## Task directions:
In the records below, find the line that contains "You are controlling" and the line that contains "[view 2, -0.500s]", then retype exactly those two lines and every line between them.

***

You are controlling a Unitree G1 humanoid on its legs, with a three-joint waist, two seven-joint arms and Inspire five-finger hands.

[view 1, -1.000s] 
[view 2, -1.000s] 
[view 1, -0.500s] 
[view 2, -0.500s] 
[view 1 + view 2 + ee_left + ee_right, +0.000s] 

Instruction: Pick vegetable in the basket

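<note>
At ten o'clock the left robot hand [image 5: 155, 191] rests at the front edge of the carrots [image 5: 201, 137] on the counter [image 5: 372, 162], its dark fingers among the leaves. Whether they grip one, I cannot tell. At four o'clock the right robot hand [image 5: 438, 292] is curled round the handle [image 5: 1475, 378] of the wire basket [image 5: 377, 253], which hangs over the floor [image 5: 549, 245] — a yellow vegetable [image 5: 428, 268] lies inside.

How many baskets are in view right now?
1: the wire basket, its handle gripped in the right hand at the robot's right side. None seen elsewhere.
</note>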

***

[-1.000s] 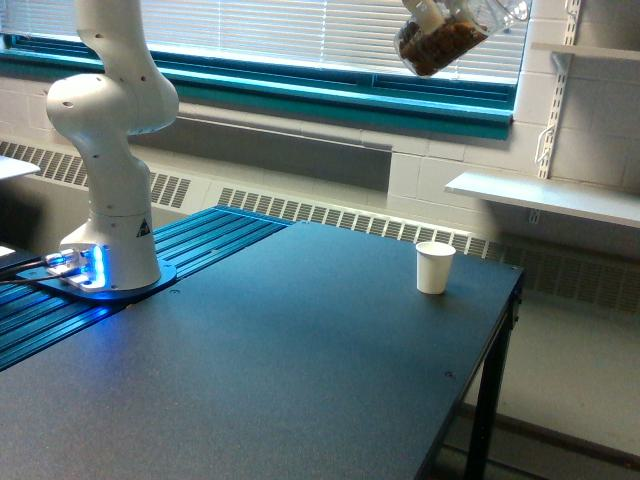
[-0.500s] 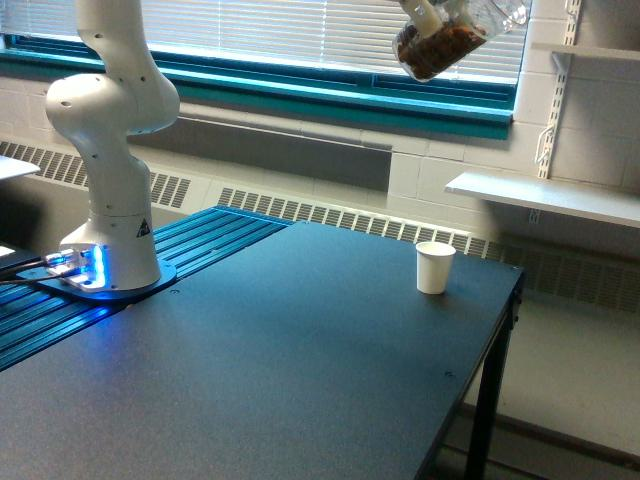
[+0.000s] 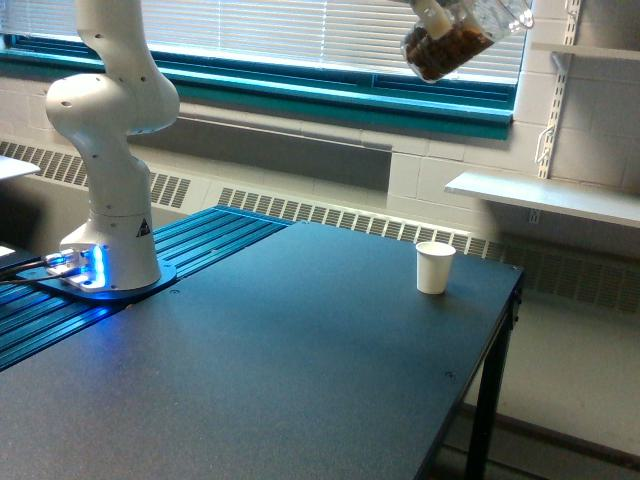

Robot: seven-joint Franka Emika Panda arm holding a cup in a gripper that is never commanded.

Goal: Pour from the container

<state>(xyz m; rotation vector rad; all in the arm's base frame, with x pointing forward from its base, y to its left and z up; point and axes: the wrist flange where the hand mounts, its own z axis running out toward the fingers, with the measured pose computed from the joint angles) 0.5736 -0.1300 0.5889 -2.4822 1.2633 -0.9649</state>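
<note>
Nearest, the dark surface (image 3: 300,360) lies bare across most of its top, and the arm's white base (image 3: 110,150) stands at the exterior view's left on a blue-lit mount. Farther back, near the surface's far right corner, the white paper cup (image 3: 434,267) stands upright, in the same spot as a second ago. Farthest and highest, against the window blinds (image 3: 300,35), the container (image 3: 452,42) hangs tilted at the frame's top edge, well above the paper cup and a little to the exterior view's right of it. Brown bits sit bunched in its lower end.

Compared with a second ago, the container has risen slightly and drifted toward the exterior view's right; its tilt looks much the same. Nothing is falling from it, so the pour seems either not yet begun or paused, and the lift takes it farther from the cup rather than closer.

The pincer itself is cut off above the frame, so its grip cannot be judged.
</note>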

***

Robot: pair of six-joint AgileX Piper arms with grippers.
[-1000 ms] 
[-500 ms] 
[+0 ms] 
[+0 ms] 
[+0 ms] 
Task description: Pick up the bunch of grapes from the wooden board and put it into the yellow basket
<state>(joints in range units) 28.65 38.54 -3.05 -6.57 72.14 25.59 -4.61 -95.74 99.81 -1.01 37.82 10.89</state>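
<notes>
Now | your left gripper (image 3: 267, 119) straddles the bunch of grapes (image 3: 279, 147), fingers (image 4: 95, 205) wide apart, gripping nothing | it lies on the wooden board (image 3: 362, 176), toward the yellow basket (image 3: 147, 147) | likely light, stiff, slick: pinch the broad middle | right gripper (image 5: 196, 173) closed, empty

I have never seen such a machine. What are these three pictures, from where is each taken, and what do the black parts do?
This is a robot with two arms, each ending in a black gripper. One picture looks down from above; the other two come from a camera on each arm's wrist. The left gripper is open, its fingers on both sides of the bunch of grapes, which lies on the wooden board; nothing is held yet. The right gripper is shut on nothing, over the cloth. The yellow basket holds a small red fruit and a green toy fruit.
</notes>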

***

## Expected answer:
You are controlling a Unitree G1 humanoid on its legs, with a three-joint waist, two seven-joint arms and Inspire five-finger hands.

[view 1, -1.000s] 
[view 2, -1.000s] 
[view 1, -0.500s] 
[view 2, -0.500s] 

The requested output has now been given in full.